#### Your assignment:
Exactly as written, return every line of the data below apart from the pictures.

#### Dataset section ####

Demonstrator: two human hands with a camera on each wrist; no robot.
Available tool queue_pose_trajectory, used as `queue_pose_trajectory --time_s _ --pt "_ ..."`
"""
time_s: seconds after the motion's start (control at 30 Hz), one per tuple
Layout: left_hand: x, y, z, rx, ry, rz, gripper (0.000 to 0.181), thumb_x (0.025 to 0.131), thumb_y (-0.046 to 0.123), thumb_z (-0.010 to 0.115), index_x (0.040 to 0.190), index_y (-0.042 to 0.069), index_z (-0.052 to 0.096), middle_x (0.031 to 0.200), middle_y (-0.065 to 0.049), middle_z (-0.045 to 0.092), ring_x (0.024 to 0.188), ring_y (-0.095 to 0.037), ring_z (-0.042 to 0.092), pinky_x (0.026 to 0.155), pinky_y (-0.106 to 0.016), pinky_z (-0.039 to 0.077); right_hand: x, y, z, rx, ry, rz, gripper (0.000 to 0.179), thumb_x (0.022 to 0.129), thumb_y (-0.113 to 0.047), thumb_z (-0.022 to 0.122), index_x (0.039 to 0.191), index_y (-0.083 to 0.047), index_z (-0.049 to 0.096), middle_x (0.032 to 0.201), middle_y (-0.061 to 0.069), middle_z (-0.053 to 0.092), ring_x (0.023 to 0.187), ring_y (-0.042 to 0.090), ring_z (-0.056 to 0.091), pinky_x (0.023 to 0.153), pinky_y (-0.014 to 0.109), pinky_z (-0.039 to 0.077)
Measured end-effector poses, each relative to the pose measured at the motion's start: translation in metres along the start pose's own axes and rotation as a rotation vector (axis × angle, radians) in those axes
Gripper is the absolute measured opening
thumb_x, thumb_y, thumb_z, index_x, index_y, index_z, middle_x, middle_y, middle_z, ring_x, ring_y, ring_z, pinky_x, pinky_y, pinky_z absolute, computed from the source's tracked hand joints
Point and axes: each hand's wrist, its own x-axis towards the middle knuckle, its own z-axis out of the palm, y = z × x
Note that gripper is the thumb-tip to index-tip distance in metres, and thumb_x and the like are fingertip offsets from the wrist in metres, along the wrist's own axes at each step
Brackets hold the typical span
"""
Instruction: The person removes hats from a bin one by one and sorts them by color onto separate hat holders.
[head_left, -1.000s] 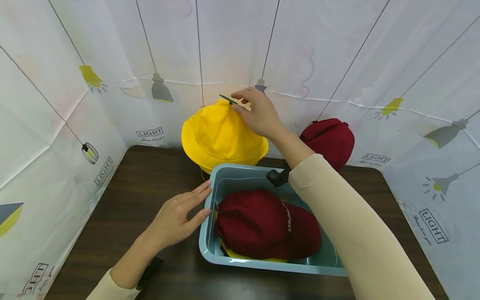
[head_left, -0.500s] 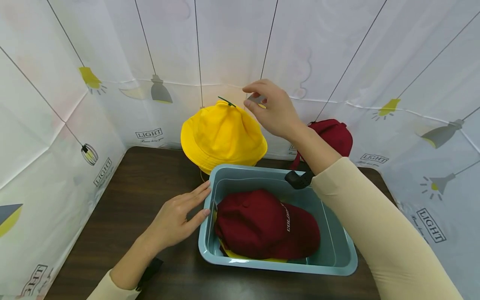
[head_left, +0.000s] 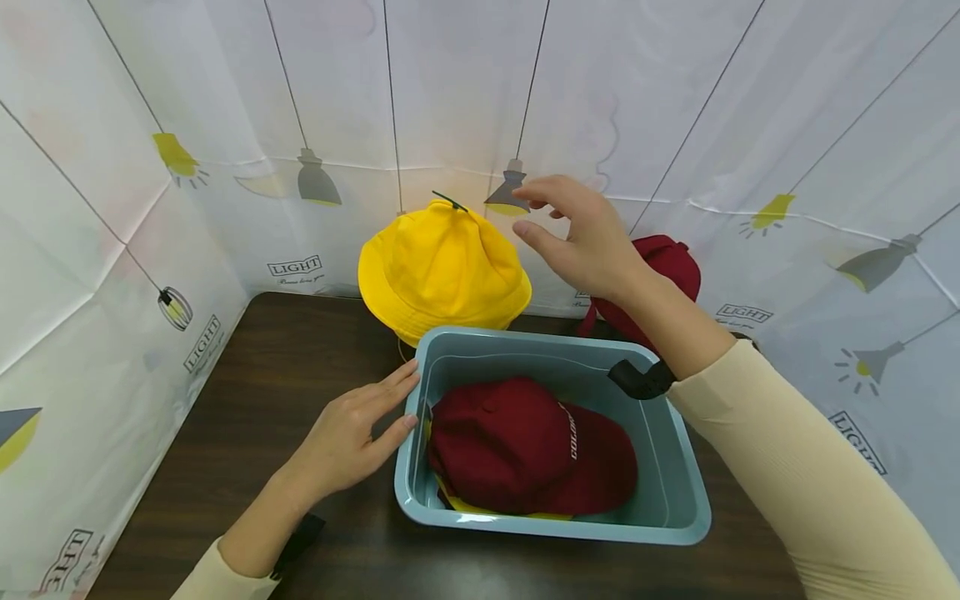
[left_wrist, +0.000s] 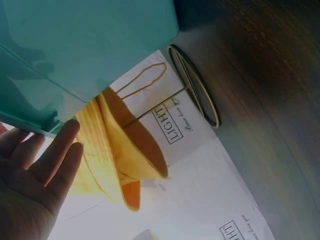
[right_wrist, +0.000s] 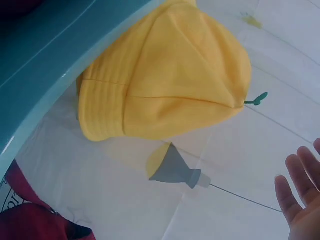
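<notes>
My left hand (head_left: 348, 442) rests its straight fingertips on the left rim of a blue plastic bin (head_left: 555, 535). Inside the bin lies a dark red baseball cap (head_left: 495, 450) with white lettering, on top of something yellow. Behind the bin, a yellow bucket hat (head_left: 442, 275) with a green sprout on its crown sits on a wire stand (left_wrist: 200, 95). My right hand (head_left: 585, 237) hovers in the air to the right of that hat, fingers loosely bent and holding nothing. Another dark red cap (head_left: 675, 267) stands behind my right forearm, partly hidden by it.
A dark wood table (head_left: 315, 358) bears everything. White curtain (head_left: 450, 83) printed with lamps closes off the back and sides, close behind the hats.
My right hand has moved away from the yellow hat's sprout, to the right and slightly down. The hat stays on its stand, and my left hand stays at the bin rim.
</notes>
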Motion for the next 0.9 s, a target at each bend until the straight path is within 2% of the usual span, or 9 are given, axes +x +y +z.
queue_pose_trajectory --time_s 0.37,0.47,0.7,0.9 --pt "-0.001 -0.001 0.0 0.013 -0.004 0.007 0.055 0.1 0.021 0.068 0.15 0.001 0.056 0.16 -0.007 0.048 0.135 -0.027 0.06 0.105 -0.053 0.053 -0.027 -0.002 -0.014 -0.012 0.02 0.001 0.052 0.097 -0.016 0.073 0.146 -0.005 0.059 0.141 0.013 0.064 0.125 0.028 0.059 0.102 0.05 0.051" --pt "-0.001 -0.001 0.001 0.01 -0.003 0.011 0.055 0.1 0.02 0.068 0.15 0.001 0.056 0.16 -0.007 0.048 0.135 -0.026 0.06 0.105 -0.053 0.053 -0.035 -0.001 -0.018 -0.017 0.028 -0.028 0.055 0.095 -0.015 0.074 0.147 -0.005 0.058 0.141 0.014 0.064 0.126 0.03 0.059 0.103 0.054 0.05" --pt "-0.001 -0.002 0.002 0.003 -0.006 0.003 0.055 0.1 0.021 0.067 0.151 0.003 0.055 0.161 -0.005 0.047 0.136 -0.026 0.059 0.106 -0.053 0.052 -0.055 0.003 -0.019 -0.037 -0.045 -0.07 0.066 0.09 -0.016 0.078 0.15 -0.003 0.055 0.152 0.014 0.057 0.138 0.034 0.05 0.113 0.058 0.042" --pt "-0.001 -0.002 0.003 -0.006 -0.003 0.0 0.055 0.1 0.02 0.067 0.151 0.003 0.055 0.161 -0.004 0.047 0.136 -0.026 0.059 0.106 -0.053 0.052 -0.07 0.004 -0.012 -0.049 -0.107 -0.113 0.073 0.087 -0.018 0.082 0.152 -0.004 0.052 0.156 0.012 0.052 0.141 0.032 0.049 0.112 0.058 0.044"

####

#### Response:
Demonstrator: two human hands with a camera on each wrist; no robot.
Available tool queue_pose_trajectory, used as `queue_pose_trajectory --time_s _ --pt "_ ..."`
"""
time_s: seconds after the motion's start (control at 30 Hz), one per tuple
Layout: left_hand: x, y, z, rx, ry, rz, gripper (0.000 to 0.181), thumb_x (0.025 to 0.131), thumb_y (-0.046 to 0.123), thumb_z (-0.010 to 0.115), index_x (0.040 to 0.190), index_y (-0.042 to 0.069), index_z (-0.052 to 0.096), middle_x (0.031 to 0.200), middle_y (-0.065 to 0.049), middle_z (-0.045 to 0.092), ring_x (0.024 to 0.188), ring_y (-0.095 to 0.037), ring_z (-0.042 to 0.092), pinky_x (0.026 to 0.155), pinky_y (-0.106 to 0.016), pinky_z (-0.039 to 0.077); right_hand: x, y, z, rx, ry, rz, gripper (0.000 to 0.179), thumb_x (0.022 to 0.129), thumb_y (-0.113 to 0.047), thumb_z (-0.022 to 0.122), index_x (0.039 to 0.191), index_y (-0.083 to 0.047), index_z (-0.049 to 0.096), middle_x (0.032 to 0.201), middle_y (-0.061 to 0.069), middle_z (-0.053 to 0.092), ring_x (0.023 to 0.187), ring_y (-0.042 to 0.090), ring_z (-0.056 to 0.091), pinky_x (0.023 to 0.153), pinky_y (-0.014 to 0.109), pinky_z (-0.039 to 0.077)
Measured end-effector poses, each relative to the pose measured at the motion's start: translation in metres along the start pose's own axes and rotation as a rotation vector (axis × angle, radians) in those axes
Gripper is the absolute measured opening
thumb_x, thumb_y, thumb_z, index_x, index_y, index_z, middle_x, middle_y, middle_z, ring_x, ring_y, ring_z, pinky_x, pinky_y, pinky_z absolute, computed from the source's tracked hand joints
Point and axes: each hand's wrist, its own x-axis towards the middle knuckle, its own z-axis out of the palm, y = z × x
Note that gripper is the thumb-tip to index-tip distance in metres, and thumb_x and the like are fingertip offsets from the wrist in metres, along the wrist's own axes at each step
Brackets hold the typical span
"""
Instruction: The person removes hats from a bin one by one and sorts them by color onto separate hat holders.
[head_left, -1.000s] 
[head_left, -0.500s] 
[head_left, +0.000s] 
[left_wrist, +0.000s] 
[right_wrist, +0.000s] 
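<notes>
My left hand (head_left: 348, 442) rests its straight fingertips on the left rim of a blue plastic bin (head_left: 555, 535). Inside the bin lies a dark red baseball cap (head_left: 495, 450) with white lettering, on top of something yellow. Behind the bin, a yellow bucket hat (head_left: 442, 275) with a green sprout on its crown sits on a wire stand (left_wrist: 200, 95). My right hand (head_left: 585, 237) hovers in the air to the right of that hat, fingers loosely bent and holding nothing. Another dark red cap (head_left: 675, 267) stands behind my right forearm, partly hidden by it.
A dark wood table (head_left: 315, 358) bears everything. White curtain (head_left: 450, 83) printed with lamps closes off the back and sides, close behind the hats.
My right hand has moved away from the yellow hat's sprout, to the right and slightly down. The hat stays on its stand, and my left hand stays at the bin rim.
</notes>
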Motion for the next 0.9 s, a target at each bend until the straight path is within 2% of the usual span, or 9 are given, axes +x +y +z.
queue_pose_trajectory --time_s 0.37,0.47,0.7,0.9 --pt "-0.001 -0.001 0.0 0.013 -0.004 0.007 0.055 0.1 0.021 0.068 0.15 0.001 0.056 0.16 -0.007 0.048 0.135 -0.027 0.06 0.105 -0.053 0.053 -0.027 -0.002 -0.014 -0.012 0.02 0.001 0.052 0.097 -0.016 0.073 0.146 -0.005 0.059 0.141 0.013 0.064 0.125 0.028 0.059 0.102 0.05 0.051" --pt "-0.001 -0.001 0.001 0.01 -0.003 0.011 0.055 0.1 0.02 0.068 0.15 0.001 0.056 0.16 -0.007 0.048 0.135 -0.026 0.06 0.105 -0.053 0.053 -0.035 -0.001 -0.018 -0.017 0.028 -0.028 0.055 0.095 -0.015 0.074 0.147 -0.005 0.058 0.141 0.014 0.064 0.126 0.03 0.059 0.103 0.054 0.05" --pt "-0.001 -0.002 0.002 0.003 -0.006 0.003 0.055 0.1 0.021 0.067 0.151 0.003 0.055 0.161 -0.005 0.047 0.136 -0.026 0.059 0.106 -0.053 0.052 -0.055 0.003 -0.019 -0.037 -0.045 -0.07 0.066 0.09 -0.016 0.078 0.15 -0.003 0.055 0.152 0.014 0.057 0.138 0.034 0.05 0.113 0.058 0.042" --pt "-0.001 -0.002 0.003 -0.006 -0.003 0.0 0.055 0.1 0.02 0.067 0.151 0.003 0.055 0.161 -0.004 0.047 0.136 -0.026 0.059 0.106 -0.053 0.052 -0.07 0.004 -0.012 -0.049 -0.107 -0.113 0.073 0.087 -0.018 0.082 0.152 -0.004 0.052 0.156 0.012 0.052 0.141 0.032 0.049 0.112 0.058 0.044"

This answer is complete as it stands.